Et le gosse qui n'a pas les moyens de s'offrir des "marques", il fait quoi? Et les gars avec leurs pants à l'entre-jambe aux genoux et tous encagoulés, ils sont pas en "uniforme", eux? Ne pourrait-on pas dire que, PARFOIS l'uniforme a du bon et PARFOIS du mauvais. Ainsi, même sur Médiapart, on est donc tout blanc ou tout noir? Bizarre!

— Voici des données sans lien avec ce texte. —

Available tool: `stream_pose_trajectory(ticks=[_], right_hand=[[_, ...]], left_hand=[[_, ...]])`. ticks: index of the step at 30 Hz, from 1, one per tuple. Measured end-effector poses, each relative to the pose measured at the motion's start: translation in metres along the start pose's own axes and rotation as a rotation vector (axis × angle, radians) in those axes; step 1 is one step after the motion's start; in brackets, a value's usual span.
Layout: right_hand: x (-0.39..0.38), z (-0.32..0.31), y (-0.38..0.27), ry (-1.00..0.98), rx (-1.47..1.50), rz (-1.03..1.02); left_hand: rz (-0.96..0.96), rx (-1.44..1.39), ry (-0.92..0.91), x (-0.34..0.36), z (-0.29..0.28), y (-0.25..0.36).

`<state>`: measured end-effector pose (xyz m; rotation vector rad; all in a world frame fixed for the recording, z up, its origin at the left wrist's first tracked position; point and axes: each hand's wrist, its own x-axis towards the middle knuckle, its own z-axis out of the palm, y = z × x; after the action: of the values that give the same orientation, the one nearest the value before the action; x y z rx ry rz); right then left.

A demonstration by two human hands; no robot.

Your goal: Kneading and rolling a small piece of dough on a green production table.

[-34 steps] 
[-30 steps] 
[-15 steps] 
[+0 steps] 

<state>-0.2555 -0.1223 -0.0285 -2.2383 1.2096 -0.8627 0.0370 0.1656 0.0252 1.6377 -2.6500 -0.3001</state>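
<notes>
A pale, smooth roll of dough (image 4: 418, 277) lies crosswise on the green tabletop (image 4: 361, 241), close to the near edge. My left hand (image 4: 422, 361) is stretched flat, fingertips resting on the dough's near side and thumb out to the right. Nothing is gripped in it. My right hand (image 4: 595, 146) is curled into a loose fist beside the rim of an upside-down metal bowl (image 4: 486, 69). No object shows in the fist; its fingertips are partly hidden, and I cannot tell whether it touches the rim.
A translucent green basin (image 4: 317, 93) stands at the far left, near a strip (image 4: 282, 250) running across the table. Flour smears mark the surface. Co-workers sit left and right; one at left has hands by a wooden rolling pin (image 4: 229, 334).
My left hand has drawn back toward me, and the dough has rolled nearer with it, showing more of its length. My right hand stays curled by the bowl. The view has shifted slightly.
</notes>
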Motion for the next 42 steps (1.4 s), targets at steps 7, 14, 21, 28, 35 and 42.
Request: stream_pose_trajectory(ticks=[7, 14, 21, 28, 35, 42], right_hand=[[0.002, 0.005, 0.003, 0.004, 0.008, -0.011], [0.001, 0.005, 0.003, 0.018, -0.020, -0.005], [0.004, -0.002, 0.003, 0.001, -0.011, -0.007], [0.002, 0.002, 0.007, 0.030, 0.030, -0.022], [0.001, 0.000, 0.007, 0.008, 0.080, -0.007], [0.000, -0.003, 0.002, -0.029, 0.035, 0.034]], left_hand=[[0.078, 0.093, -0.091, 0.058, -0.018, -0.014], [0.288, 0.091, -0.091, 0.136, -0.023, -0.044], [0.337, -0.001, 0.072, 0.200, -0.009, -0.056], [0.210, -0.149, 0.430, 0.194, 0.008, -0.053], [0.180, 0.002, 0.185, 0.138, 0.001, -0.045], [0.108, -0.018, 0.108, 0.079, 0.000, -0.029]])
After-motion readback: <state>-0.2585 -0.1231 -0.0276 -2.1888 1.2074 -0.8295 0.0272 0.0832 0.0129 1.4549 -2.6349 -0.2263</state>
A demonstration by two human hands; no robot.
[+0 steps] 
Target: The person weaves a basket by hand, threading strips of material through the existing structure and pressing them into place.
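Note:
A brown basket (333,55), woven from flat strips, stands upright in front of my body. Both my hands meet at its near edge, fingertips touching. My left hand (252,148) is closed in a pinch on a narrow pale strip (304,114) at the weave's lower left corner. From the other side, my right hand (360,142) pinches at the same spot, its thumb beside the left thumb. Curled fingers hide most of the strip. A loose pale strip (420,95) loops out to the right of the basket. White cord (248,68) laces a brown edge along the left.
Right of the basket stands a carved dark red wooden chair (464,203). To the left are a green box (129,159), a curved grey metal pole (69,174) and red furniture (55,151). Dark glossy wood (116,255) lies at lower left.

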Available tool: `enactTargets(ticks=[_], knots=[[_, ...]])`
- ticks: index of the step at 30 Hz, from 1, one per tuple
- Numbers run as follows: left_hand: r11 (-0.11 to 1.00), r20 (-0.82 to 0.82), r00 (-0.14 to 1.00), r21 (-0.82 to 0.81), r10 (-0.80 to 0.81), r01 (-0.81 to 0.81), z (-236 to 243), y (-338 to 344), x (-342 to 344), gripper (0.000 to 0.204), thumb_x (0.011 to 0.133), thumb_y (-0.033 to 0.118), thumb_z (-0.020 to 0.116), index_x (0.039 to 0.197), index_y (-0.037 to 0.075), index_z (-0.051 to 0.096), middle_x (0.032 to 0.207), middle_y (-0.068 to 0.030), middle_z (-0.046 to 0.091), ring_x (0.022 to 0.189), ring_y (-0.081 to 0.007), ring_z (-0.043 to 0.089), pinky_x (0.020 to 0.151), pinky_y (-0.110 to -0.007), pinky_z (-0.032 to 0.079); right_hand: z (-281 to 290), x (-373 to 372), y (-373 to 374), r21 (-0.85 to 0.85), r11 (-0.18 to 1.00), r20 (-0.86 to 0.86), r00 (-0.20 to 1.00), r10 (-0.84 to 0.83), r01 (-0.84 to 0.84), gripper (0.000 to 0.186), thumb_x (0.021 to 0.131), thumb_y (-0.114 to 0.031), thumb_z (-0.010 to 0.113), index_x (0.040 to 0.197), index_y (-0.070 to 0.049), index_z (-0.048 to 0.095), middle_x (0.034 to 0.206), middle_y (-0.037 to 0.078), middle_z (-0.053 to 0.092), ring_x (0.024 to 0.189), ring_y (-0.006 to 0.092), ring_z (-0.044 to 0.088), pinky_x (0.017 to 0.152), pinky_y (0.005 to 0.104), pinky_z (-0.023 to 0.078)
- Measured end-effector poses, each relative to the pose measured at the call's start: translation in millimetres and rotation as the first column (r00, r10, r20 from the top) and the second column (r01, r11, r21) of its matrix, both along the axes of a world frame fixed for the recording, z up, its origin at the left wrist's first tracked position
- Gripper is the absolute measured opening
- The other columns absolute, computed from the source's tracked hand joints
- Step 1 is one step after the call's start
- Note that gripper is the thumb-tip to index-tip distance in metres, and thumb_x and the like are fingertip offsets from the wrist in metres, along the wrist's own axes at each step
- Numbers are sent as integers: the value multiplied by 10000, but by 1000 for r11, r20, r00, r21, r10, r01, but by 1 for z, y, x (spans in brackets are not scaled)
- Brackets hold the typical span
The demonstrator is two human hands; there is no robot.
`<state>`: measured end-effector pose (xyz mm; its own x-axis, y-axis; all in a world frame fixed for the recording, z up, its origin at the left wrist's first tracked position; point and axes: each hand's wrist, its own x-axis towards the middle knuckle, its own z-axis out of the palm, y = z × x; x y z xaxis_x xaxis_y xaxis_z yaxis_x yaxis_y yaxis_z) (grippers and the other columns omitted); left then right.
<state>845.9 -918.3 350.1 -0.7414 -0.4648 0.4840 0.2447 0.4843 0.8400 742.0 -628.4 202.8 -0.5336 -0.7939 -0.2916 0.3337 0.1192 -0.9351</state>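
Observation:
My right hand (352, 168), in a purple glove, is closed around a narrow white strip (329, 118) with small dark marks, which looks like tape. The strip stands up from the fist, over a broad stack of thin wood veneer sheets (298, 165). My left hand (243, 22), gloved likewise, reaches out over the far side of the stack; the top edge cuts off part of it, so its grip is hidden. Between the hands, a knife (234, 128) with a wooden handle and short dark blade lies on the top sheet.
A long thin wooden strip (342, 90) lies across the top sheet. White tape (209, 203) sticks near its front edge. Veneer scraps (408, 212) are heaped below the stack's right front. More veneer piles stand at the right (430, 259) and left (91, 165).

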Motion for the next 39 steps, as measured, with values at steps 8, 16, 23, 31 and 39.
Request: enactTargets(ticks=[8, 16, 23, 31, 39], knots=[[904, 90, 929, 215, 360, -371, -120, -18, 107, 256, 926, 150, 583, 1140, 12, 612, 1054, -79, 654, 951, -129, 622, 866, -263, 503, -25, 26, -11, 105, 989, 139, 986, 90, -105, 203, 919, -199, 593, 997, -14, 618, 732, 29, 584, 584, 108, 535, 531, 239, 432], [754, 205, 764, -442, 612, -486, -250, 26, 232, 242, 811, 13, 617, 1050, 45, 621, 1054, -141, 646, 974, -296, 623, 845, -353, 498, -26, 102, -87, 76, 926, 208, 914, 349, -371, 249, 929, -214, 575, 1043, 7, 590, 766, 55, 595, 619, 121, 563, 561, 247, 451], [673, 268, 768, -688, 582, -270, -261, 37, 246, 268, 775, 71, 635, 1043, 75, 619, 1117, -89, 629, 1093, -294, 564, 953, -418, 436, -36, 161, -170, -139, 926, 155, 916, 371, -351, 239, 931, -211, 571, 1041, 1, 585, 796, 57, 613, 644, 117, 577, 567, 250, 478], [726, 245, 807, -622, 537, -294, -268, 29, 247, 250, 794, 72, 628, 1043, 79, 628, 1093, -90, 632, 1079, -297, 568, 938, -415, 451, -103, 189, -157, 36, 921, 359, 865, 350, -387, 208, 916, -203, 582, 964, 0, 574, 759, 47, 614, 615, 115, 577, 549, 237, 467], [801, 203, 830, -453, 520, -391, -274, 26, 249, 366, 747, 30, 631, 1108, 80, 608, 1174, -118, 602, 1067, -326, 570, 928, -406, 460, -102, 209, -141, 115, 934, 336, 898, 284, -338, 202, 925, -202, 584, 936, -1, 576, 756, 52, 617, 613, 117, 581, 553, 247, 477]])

Comme Vincent, j'ai gardé un bon souvenir de ma scolarité en uniforme. Je me souviens qu'il y avait un même "sentiment d'appartenance" qui nous confortait, non seulement quand nous croisions des élèves de notre établissement, mais aussi bien des élèves d'une autre école, portant donc un uniforme différent, mais que nous reconnaissions comme des sortes de "semblables", respectés adversaires aux tournois sportifs du jeudi après-midi, qui instauraient une saine émulation et une envie de se surpasser. L'uniforme permet effectivement de faire abstraction de sa condition modeste, et permet de s'affirmer/se construire sur la base de la personalité, non sur les apparences.